From faker Import Factoryf = Factory.create () user_agent = F.user_agent ()
Default_request_headers = {    ' Host ': ' book.douban.com ', ' Accept ': ' text/html,application/xhtml+xml,application/ xml;q=0.9,*/*;q=0.8 ', ' accept-language ': ' zh-cn,zh;q=0.8,en-us;q=0.5,en;q=0.3 ', ' accept-encoding ': ' gzip, deflate, Br ', ' Connection ': ' Keep-alive ',}
1234 <br data-filtered="filtered">MONGODB_HOST ="127.0.0.1"//在本机调试就这个地址MONGODB_PORT =27017//默认端口号MONGODB_DBNAME ="jkxy"//数据库名字MONGODB_DOCNAME = "Book"//集合名字,相当于表名

  

4) write the processing code in pipelines.py

12345678910111213141516171819202122232425 # -*- coding: utf-8 -*-# form scrapy.conf import settings  已经过时不用了,采用下面的方法引入settingsfromscrapy.utils.project importget_project_settings  //因mongodb的host地址,端口号等都在settings中配置的,所以要把该文件导入进来。settings =get_project_settings()importpymongo  //导入mongodb连接模块classDoubanBookPipeline(object):    def__init__(self):        host =settings["MONGODB_HOST"]  //从settings中取出host地址        port = settings["MONGODB_PORT"]        dbname =settings["MONGODB_DBNAME"]        client =pymongo.MongoClient(host=host,port=port) //创建一个MongoClient实例        tdb =client[dbname]   //创建jkxy数据库,dbname=“jkxy”        self.post =tdb[settings["MONGODB_DOCNAME"]]  //创建数据库集合Book,相当于创建表    defprocess_item(self, item, spider):        info =item[‘content‘].split(‘ / ‘)  # [法] 圣埃克苏佩里 / 马振聘 / 人民文学出版社 / 2003-8 / 22.00元        item[‘name‘=item[‘name‘]        item[‘price‘=info[-1]        item[‘edition_year‘=info[-2]        item[‘publisher‘=info[-3]        bookinfo =dict(item)  //将爬取的数据变为字典        self.post.insert(bookinfo)  //将爬取的数据插入mongodb数据库        returnitem

  

3, in the CMD into the Douban Project Spiders directory, input scrapy runspiders bookspider.py, run the written crawler

That's it!

The following is a graph of data crawled in MongoDB

Feelings:

1, Pycharm can not directly establish Scrapy project, need in cmd with command scrapy Startproject Douban established,

2, similarly, in the Pycharm if not configured, the direct point of operation is no use (at first do not know how to do, point to run, prompted success, but the database of what is not, and later on the internet to find out in the CMD to use the Scrapy command only line), But there is also the article said in the Pycharm set up can run, but I did not try to succeed.

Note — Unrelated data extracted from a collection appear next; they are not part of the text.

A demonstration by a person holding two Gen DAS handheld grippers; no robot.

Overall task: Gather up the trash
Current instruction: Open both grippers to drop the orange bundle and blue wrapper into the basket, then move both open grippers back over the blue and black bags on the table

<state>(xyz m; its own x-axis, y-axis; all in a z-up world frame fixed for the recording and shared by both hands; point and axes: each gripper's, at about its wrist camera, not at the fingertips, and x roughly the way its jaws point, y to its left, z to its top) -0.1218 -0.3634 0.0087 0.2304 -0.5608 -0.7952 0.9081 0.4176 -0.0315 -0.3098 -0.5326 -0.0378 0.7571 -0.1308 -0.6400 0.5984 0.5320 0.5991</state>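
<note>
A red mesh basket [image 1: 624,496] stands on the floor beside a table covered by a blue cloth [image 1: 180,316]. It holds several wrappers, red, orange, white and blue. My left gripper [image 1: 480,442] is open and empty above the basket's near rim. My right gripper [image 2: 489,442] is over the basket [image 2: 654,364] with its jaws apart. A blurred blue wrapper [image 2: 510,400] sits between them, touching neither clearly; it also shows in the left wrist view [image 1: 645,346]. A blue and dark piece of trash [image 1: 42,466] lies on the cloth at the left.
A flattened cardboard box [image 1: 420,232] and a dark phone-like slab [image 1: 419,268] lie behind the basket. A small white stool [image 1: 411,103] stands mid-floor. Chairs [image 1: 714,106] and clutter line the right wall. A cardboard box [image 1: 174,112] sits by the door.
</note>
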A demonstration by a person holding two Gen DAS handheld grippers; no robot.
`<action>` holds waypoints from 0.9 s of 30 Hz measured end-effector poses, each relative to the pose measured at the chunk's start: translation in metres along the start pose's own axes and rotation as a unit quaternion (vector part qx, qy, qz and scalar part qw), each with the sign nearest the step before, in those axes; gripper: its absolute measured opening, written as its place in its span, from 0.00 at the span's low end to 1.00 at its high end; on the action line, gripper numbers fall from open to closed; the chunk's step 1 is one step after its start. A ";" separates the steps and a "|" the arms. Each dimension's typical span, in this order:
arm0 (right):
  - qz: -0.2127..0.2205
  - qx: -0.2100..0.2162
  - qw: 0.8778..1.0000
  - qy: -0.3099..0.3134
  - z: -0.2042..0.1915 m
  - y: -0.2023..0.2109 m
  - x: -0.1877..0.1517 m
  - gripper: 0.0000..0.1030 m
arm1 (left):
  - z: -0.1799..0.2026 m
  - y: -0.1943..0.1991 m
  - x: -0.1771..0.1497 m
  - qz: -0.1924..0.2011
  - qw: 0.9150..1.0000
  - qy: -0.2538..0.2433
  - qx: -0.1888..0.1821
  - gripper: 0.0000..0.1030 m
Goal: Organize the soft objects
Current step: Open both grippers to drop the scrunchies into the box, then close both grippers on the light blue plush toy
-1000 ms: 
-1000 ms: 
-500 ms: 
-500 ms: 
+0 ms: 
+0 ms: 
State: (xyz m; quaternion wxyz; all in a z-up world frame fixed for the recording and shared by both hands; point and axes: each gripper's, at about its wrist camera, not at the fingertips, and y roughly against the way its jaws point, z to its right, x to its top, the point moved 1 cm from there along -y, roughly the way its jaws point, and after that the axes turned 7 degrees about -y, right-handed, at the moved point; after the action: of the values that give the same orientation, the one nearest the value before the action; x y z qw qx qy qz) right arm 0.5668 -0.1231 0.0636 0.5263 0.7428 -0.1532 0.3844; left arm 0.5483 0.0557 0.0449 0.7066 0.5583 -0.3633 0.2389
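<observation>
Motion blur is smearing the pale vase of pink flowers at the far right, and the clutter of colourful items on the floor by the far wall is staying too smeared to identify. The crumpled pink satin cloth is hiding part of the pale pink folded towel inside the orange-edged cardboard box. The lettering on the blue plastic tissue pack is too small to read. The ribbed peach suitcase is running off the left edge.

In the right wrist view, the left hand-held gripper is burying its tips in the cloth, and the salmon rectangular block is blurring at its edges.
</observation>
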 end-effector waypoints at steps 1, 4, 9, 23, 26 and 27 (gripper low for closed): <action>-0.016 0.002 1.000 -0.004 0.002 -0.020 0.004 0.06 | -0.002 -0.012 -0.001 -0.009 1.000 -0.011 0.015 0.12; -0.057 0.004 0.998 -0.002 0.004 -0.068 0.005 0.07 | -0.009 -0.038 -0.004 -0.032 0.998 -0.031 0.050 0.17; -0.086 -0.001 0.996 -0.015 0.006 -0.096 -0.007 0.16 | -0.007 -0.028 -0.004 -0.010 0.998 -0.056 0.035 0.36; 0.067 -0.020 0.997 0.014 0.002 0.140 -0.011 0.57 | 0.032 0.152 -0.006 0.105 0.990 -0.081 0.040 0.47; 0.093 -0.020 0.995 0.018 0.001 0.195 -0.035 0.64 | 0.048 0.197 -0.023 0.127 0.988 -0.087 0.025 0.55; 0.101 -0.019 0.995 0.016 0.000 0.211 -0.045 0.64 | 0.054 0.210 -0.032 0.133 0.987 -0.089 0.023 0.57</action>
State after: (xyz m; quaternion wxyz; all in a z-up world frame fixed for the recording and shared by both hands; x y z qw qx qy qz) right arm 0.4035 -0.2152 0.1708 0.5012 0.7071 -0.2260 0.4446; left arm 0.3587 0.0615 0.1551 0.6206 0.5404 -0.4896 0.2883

3, on-line found in the CMD under the first entry into the project directory, with the command Scrapy crawl project name, I was in the cmd directory with scrapy crawl Douban, but I tried many times can not.

Think is not crawl command is not correct, in the cmd input scrapy-h see what command, there is no crawl command, but there is a runspiders command, try to enter the Spiders directory, directly run bookspider.py, and finally succeeded.

Python crawl watercress 250 in MongoDB full record

Related Article

Contact Us

The content source of this page is from Internet, which doesn't represent Alibaba Cloud's opinion; products and services mentioned on that page don't have any relationship with Alibaba Cloud. If the content of the page makes you feel confusing, please write us an email, we will handle the problem within 5 days after receiving your email.

If you find any instances of plagiarism from the community, please send an email to: info-contact@alibabacloud.com and provide relevant evidence. A staff member will contact you within 5 working days.

A Free Trial That Lets You Build Big!

Start building with 50+ products and up to 12 months usage for Elastic Compute Service

  • Sales Support

    1 on 1 presale consultation

  • After-Sales Support

    24/7 Technical Support 6 Free Tickets per Quarter Faster Response

  • Alibaba Cloud offers highly flexible support services tailored to meet your exact needs.